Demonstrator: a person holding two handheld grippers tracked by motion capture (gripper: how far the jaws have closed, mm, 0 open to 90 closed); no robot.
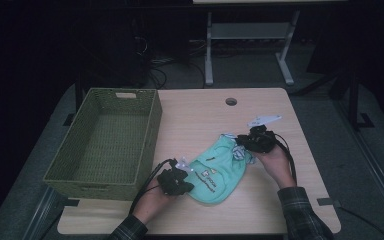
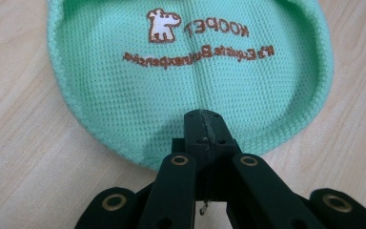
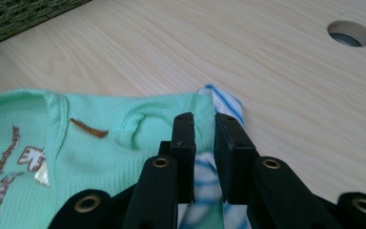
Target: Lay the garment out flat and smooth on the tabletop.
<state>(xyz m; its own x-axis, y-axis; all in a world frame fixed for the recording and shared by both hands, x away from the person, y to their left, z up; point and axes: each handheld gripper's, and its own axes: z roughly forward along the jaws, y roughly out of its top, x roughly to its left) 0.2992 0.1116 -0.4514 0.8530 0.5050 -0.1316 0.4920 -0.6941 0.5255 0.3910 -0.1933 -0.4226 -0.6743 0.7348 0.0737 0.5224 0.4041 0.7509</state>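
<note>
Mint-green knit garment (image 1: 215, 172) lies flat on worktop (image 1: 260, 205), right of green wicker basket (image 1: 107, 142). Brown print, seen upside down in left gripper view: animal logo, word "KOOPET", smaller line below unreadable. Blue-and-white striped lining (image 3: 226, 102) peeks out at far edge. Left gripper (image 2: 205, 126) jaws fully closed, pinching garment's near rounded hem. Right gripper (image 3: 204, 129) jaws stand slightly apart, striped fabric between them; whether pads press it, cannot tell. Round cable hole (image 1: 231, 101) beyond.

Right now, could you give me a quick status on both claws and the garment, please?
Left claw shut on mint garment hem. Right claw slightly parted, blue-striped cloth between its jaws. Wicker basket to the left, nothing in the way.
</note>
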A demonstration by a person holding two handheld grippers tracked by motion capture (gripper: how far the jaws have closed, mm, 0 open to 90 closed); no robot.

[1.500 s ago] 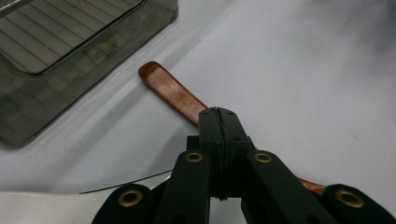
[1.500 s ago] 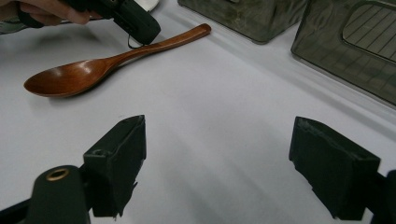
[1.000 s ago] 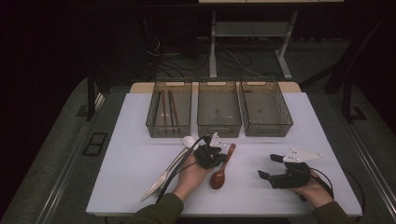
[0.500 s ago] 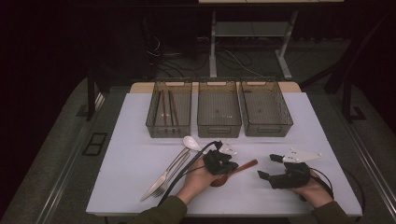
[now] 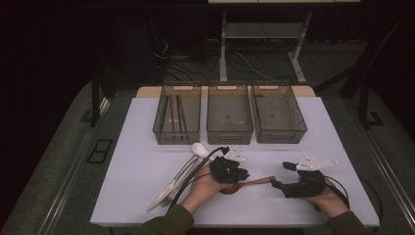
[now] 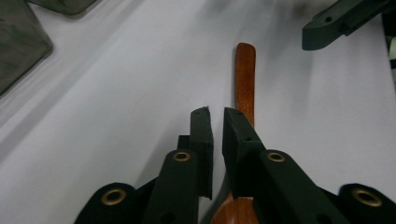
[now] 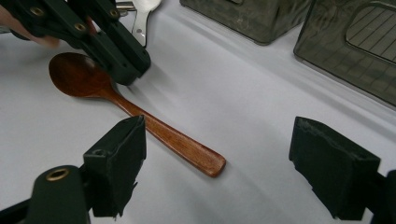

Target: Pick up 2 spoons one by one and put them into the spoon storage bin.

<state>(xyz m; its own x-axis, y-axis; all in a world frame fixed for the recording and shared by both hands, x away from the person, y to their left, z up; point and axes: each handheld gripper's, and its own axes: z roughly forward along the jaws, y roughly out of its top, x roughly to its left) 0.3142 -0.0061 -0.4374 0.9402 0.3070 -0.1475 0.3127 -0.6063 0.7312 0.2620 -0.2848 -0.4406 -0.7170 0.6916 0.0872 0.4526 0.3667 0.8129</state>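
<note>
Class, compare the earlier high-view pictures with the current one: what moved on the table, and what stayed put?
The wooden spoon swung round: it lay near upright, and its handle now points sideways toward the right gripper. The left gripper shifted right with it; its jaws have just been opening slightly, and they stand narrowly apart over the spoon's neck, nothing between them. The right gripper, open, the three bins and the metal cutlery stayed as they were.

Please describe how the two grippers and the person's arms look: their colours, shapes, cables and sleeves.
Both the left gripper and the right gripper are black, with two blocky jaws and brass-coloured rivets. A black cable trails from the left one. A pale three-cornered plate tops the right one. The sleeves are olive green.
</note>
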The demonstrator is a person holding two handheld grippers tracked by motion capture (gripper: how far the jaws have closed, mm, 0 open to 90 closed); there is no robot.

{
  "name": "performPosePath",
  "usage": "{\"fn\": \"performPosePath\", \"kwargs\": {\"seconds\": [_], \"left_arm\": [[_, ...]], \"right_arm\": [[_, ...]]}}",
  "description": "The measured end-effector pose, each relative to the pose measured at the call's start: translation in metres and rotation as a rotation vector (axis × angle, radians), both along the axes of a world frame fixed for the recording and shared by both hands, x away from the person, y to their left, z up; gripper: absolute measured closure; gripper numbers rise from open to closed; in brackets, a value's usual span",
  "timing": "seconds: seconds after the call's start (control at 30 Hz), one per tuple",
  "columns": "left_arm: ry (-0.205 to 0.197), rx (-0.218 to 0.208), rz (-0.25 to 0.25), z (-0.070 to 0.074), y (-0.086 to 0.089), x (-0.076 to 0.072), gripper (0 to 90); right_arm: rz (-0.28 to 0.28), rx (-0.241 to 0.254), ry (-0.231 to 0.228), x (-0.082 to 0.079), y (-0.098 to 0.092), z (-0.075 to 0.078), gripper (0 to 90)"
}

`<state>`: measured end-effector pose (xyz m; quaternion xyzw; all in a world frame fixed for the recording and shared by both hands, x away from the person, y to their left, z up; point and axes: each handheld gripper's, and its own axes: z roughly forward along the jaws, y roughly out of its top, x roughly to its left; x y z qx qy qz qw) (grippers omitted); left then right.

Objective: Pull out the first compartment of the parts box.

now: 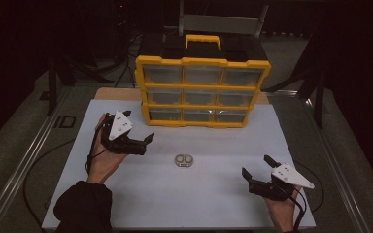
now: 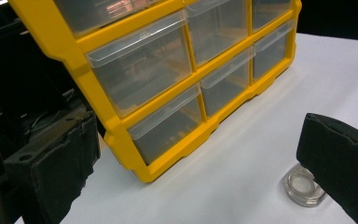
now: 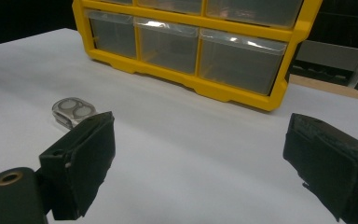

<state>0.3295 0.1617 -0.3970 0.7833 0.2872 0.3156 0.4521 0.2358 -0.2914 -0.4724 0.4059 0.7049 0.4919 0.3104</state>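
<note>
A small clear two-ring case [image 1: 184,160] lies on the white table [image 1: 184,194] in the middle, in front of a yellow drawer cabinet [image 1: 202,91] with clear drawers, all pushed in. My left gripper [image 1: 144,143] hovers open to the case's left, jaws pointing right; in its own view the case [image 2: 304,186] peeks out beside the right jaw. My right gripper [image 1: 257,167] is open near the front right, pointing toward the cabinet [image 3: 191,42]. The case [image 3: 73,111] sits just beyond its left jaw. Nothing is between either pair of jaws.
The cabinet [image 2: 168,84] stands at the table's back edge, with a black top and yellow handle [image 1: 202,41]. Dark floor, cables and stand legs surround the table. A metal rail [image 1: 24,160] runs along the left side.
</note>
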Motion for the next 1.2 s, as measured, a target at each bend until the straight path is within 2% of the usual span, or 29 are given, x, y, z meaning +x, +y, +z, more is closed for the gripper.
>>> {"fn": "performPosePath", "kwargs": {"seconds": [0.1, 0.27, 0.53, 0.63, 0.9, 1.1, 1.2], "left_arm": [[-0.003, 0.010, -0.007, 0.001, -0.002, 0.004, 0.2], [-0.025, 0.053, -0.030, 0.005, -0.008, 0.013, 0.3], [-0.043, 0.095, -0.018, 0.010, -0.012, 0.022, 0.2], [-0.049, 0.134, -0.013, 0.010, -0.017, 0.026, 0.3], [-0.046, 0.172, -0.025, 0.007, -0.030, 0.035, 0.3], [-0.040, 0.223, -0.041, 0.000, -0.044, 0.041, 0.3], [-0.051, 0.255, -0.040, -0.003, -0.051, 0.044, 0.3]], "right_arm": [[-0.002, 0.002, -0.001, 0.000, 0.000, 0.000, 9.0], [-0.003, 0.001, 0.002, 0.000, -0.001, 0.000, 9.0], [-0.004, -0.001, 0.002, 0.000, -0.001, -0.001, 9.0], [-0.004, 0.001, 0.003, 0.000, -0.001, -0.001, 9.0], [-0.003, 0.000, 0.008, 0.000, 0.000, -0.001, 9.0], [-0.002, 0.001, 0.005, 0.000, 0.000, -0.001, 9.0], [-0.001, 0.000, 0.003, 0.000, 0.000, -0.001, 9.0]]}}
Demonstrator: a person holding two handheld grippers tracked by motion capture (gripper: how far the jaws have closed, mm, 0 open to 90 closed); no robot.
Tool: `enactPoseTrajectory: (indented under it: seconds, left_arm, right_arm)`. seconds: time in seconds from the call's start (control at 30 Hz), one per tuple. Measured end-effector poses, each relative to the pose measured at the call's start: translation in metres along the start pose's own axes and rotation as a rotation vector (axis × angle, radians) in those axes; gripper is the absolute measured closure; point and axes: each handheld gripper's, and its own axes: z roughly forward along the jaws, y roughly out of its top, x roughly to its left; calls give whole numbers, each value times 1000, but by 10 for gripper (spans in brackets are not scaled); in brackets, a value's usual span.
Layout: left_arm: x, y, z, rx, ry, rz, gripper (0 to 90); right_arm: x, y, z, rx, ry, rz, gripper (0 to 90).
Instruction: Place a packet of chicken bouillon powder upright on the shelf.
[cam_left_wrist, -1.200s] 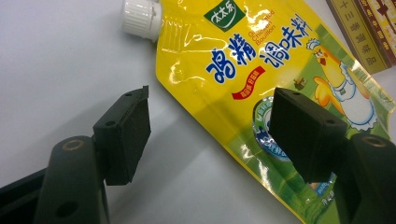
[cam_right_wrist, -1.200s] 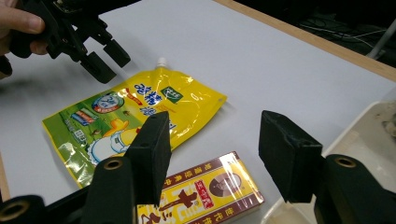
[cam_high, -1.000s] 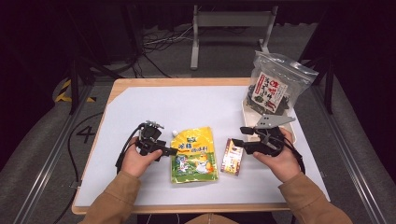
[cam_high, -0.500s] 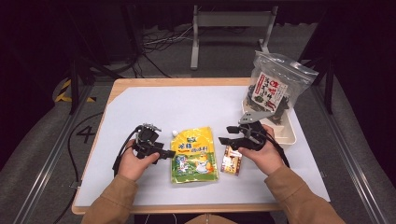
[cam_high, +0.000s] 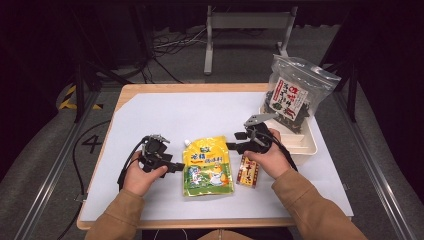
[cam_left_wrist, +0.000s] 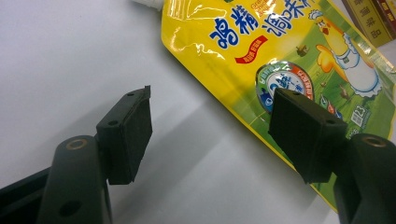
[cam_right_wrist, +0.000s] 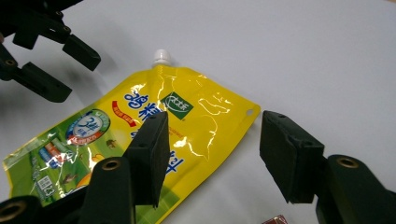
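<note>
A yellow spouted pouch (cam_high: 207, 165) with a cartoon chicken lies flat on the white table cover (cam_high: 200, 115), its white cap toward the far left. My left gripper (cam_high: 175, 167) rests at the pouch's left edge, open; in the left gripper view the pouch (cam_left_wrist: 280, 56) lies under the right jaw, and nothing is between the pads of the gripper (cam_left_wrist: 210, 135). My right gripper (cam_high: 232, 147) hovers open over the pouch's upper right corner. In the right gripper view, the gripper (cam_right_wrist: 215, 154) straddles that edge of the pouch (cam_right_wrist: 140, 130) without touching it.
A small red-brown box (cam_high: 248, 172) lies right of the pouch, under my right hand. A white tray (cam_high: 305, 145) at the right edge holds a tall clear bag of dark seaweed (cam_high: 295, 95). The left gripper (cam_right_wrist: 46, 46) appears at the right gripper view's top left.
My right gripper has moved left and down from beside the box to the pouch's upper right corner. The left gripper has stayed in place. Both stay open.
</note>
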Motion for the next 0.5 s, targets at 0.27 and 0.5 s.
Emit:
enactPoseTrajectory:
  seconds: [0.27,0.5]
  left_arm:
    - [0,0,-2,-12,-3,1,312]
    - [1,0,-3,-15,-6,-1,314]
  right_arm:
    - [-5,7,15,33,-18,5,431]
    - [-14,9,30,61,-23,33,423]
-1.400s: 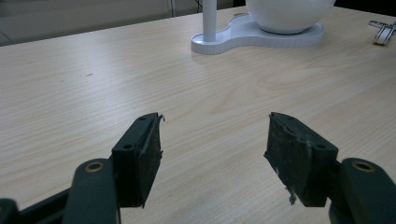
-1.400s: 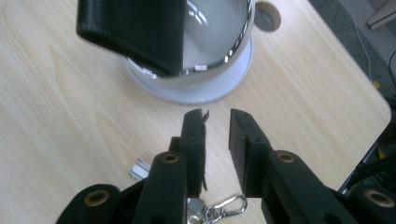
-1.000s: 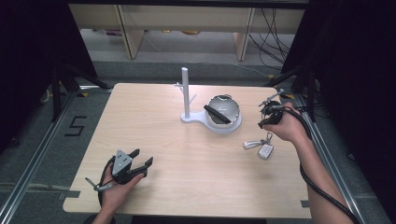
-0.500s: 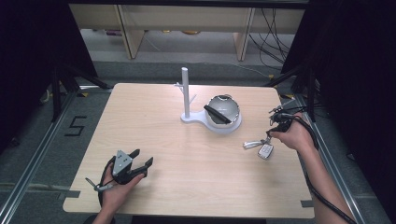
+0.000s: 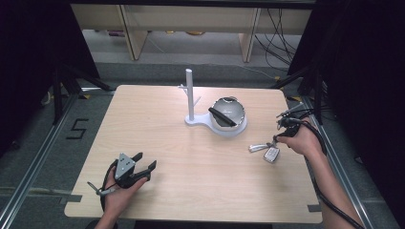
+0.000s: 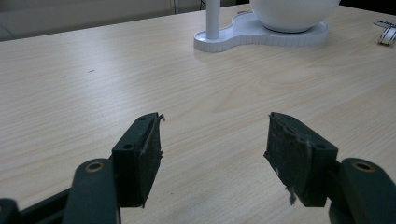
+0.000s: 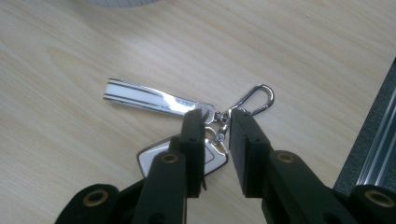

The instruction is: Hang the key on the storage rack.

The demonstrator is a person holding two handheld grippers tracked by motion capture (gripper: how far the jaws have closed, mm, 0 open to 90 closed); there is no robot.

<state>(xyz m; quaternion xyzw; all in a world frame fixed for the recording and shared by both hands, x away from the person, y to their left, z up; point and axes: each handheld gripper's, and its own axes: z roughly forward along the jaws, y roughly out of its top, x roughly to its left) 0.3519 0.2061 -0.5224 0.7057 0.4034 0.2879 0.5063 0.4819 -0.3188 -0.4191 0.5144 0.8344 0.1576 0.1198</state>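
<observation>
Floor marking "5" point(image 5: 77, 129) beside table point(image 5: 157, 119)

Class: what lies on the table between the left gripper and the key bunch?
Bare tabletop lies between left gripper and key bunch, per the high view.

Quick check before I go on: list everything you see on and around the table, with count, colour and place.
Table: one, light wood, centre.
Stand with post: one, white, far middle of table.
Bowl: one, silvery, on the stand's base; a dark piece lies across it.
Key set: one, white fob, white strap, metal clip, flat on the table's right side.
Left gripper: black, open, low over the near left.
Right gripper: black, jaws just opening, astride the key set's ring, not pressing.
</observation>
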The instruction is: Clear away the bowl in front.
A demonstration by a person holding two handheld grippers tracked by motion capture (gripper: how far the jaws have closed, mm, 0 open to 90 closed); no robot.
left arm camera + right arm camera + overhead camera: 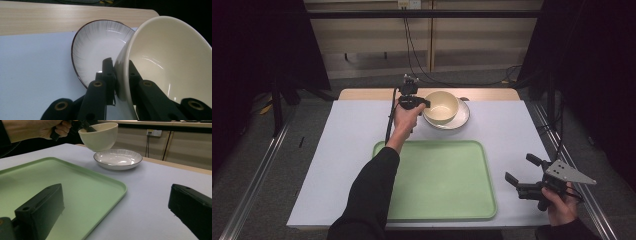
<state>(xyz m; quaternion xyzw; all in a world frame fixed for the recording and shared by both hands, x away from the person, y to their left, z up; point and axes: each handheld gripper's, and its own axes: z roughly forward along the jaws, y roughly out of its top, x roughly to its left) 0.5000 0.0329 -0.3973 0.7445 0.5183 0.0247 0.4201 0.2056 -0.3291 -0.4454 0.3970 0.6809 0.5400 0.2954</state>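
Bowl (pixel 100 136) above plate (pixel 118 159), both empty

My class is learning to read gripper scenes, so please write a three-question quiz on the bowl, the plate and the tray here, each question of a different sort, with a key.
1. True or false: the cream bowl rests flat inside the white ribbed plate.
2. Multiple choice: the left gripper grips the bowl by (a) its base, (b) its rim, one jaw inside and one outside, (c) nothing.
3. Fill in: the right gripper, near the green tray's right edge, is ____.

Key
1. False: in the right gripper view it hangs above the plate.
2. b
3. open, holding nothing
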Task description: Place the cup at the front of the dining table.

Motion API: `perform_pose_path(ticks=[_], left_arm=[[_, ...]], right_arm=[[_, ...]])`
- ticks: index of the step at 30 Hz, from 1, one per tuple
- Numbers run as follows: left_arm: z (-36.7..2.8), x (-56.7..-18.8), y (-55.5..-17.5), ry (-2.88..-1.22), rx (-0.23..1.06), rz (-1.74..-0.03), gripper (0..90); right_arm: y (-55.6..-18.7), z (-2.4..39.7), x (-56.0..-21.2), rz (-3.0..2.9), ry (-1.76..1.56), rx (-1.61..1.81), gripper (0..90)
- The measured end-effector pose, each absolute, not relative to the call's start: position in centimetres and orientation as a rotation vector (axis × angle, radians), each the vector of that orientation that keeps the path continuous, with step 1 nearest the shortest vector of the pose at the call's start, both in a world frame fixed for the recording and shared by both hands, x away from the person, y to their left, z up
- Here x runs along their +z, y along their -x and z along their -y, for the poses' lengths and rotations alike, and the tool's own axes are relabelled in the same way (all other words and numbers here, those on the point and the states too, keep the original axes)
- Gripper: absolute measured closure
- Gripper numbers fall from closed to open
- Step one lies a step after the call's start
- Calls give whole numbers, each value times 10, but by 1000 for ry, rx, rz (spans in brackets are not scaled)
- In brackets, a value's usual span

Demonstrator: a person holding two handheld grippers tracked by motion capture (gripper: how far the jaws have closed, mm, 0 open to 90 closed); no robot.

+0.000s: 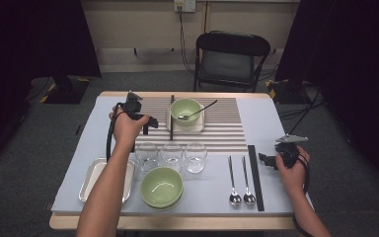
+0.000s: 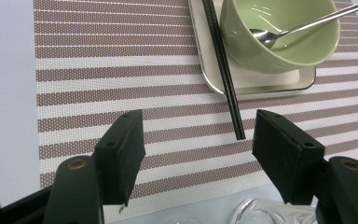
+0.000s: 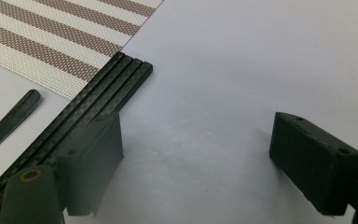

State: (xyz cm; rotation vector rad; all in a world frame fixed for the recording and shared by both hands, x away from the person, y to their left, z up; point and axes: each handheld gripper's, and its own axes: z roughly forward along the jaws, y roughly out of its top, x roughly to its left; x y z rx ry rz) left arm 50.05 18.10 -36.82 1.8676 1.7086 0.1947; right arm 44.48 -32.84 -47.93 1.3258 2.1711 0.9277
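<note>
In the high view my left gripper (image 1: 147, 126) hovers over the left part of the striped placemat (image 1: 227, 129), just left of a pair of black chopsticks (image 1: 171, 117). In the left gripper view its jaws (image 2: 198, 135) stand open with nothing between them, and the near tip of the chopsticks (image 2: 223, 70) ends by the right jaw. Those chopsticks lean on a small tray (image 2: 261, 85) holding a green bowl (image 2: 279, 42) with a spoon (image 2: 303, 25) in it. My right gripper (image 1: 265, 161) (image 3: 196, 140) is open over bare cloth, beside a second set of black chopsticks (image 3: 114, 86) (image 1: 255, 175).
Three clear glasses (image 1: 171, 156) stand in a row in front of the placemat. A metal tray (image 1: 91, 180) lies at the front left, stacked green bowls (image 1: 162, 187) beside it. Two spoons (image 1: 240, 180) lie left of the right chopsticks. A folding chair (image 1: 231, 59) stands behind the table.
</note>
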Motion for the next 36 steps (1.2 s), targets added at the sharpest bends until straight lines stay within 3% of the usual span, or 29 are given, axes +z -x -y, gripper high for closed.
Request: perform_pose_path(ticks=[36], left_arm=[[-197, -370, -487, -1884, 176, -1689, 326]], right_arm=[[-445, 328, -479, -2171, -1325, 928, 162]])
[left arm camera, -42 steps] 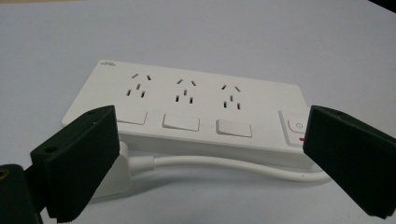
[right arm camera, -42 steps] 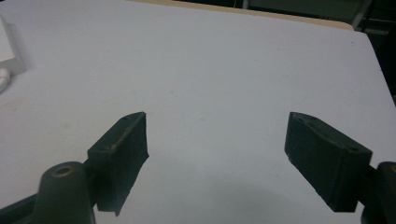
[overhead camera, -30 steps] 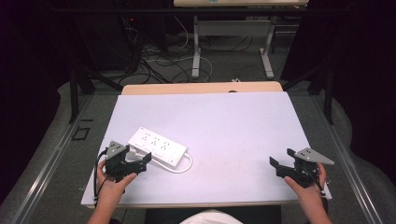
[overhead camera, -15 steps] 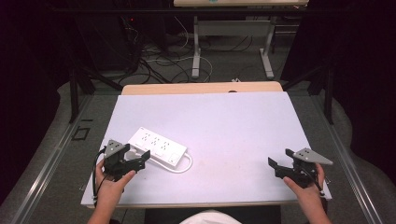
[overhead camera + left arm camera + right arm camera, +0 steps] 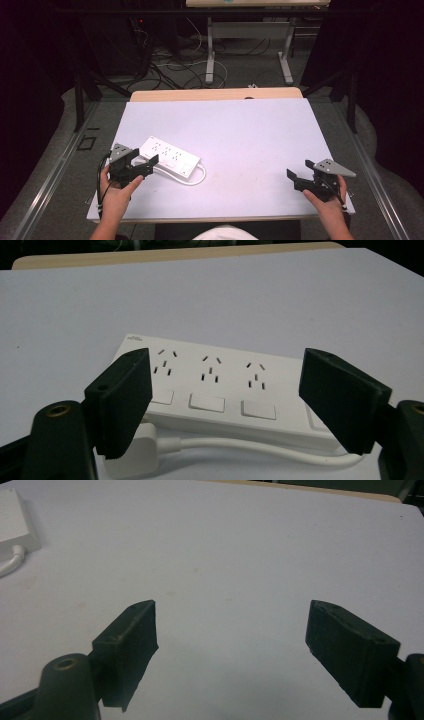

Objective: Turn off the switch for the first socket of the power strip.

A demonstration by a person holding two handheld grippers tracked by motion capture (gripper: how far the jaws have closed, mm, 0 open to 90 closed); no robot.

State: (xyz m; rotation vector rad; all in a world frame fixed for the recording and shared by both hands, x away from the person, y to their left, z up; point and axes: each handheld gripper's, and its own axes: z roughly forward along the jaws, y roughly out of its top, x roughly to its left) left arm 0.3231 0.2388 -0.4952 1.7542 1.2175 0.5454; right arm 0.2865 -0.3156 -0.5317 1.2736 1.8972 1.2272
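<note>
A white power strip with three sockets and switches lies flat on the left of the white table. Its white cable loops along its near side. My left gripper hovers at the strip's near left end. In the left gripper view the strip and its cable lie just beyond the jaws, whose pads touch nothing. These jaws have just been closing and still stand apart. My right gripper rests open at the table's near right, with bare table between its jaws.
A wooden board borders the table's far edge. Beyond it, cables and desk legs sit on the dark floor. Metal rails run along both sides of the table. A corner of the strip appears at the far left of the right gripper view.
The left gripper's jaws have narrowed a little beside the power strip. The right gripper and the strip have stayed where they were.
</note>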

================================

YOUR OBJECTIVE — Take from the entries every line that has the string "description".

TASK RESULT —
  "description": "The measured end-effector pose, each relative to the pose measured at the call's start: translation in metres and rotation as a rotation vector (axis × angle, radians), both along the axes of a world frame fixed for the recording and shared by both hands, x away from the person, y to their left, z up; gripper: absolute measured closure; gripper numbers rise from open to closed; in brackets, a value's usual span",
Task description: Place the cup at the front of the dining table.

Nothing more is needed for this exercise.